What is required: Lines to return, exactly: from the line with "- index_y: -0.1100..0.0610" to the line with "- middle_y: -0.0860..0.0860" in the entries below, both included.

Extracted information section start

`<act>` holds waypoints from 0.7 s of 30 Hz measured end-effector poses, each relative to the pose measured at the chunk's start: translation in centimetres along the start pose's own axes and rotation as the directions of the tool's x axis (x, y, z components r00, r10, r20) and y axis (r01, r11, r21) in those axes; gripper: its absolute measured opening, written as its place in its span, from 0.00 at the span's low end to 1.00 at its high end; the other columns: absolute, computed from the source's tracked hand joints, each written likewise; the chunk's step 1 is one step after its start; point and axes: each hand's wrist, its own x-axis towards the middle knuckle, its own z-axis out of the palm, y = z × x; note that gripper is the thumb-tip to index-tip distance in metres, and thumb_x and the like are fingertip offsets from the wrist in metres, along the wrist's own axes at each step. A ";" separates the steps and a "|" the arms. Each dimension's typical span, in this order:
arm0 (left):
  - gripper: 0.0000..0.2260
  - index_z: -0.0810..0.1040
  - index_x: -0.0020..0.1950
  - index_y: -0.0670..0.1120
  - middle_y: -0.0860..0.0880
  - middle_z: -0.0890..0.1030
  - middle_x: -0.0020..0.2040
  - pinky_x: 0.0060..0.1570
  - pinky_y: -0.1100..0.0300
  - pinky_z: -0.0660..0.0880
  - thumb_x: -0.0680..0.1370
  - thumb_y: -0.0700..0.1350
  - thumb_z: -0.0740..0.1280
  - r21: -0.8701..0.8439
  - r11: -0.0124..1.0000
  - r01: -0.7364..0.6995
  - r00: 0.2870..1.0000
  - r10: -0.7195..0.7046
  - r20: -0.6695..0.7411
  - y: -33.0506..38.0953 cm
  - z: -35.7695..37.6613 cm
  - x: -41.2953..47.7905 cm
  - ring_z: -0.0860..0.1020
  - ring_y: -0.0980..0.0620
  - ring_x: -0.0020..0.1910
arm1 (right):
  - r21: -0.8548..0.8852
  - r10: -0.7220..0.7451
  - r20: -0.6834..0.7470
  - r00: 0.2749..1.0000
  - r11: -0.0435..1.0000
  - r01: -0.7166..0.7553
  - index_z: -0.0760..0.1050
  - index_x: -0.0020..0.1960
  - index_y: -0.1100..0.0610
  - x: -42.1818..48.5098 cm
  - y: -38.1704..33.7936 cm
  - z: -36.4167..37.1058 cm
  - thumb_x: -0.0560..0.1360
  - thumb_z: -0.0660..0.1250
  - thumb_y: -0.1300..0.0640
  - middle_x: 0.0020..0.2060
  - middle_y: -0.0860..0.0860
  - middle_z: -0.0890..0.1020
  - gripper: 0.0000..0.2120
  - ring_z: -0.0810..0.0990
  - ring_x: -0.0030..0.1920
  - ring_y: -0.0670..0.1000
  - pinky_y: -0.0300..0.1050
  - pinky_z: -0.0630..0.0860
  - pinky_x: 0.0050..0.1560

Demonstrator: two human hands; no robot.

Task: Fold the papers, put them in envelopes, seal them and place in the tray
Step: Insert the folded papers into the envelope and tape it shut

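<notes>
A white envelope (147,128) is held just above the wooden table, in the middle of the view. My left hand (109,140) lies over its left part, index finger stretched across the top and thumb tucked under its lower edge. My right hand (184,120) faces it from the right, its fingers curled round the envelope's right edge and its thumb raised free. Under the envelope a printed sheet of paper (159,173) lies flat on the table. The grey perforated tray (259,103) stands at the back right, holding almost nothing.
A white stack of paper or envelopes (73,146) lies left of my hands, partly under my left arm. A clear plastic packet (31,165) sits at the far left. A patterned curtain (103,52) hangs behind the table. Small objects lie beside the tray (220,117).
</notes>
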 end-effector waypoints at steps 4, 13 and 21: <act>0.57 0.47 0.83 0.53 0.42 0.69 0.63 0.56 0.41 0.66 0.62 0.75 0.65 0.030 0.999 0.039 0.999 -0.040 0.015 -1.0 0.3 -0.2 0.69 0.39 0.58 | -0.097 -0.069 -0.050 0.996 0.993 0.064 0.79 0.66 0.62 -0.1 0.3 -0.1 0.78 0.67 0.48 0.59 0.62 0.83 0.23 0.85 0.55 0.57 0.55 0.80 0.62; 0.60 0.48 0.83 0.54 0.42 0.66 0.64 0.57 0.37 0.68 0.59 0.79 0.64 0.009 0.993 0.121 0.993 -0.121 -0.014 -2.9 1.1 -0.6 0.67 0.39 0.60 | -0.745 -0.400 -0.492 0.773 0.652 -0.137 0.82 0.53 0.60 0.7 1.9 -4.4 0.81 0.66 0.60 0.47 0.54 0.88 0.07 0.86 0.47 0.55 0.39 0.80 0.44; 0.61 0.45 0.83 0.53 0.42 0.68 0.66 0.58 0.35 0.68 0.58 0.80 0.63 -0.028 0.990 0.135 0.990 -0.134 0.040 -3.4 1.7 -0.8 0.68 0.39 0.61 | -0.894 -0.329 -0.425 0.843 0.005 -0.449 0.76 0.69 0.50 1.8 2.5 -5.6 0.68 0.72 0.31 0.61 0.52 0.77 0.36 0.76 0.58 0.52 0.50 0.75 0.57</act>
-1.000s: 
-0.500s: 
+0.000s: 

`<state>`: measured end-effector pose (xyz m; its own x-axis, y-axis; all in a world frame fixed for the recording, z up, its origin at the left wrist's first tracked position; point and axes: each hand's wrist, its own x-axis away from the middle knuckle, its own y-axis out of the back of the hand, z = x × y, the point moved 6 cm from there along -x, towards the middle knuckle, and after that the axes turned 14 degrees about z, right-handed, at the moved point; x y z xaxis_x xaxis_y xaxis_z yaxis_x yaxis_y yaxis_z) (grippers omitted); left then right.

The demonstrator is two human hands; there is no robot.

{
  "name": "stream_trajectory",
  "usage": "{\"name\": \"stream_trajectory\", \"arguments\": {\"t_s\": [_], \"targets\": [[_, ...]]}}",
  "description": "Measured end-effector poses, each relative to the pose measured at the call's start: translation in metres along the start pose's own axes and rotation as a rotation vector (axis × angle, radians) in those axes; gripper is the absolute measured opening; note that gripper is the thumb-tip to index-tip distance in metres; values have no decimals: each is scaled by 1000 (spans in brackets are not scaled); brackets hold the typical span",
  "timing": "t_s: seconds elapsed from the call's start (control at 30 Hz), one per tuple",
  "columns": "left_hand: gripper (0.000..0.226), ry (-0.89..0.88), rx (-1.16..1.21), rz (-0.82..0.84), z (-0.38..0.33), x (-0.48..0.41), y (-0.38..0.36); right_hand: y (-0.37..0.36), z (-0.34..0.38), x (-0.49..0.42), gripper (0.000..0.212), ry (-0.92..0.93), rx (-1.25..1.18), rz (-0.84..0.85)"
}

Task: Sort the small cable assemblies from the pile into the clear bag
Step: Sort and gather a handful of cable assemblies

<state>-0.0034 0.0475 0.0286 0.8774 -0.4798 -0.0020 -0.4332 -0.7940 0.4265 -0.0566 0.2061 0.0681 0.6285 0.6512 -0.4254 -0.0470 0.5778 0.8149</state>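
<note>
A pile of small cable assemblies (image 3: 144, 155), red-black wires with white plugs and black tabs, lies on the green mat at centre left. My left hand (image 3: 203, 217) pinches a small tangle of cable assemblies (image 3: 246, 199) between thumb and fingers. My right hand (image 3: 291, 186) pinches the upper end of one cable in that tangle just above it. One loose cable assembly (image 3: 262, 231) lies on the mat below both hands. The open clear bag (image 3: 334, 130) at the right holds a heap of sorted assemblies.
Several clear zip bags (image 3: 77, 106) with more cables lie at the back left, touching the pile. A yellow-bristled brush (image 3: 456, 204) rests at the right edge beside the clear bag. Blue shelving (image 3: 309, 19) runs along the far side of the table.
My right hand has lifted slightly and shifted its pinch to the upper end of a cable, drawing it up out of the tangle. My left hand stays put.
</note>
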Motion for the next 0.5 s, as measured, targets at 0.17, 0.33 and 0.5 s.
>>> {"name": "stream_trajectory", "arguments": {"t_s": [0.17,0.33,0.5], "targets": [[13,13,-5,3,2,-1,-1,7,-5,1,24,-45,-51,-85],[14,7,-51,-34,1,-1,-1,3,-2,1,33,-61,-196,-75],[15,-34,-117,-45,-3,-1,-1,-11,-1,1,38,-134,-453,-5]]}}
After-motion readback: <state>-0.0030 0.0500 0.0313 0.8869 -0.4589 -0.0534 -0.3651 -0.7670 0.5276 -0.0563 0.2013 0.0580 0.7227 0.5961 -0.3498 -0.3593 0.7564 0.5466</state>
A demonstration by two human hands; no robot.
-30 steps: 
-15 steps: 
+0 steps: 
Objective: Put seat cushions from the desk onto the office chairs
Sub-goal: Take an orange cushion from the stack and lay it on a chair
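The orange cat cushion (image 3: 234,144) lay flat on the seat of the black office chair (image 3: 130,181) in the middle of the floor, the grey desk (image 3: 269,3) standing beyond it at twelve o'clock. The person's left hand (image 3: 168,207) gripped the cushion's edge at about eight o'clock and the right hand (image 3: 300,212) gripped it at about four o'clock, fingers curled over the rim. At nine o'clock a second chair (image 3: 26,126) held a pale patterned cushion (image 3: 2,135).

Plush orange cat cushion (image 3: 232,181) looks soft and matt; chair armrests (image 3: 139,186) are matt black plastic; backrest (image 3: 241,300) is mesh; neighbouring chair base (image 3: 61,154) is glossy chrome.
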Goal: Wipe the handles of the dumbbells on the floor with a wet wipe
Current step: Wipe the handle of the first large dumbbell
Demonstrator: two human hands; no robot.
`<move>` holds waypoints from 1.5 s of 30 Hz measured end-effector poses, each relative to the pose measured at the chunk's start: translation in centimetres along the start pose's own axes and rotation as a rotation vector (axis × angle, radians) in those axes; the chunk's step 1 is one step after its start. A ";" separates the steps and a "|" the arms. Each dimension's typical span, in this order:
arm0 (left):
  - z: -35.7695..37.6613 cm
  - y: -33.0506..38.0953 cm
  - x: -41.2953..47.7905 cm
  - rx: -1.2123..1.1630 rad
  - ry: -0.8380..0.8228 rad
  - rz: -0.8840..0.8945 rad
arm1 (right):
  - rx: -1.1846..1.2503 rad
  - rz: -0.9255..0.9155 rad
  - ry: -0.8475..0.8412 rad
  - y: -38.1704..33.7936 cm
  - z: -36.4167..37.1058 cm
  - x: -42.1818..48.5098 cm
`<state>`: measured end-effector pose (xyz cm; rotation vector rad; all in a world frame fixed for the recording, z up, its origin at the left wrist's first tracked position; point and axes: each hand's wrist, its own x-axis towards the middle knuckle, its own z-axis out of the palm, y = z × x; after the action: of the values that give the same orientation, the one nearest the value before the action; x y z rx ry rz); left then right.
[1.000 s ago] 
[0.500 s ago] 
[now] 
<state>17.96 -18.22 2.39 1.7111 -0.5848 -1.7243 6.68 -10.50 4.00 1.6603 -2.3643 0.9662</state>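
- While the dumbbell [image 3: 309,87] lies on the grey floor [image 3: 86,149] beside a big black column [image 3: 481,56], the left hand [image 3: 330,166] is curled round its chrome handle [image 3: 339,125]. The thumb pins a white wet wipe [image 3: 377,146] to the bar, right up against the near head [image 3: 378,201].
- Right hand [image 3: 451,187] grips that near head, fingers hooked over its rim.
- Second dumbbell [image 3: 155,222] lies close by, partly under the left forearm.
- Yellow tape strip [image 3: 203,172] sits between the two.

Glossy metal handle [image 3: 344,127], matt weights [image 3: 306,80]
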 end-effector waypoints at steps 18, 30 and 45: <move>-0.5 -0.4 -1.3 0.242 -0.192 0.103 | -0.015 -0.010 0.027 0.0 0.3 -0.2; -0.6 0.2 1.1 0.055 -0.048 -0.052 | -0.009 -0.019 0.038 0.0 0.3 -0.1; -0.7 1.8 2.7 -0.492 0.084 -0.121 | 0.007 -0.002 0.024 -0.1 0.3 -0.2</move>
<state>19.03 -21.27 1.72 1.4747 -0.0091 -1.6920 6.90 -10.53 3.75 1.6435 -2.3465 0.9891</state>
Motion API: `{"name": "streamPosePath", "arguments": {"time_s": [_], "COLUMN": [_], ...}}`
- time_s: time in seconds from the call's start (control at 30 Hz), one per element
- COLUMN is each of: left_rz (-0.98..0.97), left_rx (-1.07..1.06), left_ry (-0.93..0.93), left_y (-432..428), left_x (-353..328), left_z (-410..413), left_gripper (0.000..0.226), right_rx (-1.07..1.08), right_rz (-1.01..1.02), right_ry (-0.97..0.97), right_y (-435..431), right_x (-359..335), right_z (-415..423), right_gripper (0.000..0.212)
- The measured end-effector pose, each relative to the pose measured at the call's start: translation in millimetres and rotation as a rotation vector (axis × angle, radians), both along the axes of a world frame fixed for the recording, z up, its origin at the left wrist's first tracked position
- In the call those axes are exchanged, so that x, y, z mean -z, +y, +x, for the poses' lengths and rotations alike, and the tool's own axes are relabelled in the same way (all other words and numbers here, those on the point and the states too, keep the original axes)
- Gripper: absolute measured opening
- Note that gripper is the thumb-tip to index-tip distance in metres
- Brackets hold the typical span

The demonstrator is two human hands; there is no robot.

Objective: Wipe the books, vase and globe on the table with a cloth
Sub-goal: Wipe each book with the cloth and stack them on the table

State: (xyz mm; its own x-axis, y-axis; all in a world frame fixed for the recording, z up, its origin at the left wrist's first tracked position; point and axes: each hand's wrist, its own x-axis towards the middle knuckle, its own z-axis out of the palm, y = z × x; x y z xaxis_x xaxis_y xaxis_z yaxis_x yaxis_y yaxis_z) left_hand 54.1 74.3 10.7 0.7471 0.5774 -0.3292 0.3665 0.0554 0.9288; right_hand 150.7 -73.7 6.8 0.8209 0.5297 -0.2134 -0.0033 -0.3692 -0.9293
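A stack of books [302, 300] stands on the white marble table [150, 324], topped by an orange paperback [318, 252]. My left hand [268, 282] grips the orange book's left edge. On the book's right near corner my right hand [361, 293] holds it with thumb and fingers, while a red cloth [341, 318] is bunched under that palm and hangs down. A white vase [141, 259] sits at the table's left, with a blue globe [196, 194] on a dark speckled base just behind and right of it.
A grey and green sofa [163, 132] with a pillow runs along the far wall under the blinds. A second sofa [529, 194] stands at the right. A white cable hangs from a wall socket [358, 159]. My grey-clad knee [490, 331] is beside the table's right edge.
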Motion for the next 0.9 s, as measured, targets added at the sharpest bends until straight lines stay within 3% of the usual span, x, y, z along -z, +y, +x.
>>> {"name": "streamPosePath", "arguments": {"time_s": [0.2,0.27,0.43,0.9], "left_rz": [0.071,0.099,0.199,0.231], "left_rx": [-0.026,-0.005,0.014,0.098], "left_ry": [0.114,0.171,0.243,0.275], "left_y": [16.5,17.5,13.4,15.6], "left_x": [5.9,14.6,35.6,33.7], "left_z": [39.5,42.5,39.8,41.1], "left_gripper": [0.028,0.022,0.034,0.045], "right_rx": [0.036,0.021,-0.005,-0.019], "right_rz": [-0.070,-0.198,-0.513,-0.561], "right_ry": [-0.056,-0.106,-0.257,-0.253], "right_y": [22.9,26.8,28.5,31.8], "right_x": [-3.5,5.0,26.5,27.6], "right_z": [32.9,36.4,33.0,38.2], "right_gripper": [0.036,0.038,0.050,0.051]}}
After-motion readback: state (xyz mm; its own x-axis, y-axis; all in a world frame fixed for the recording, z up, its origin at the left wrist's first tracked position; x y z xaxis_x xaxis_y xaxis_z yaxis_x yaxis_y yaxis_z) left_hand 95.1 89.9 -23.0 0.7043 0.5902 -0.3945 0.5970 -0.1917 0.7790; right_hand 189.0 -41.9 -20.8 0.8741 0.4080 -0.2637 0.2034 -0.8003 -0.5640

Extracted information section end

Written solution:
  - index_y: -0.1100..0.0610
  - x: -42.1818..48.5098 cm
  - y: -38.1704..33.7936 cm
  - z: -36.4167..37.1058 cm
  - thumb_x: -0.0560..0.1360
  - thumb_z: -0.0660..0.1250
  - thumb_y: -0.1300..0.0640
  - middle_x: 0.0020..0.2060
  - middle_y: -0.0860..0.0860

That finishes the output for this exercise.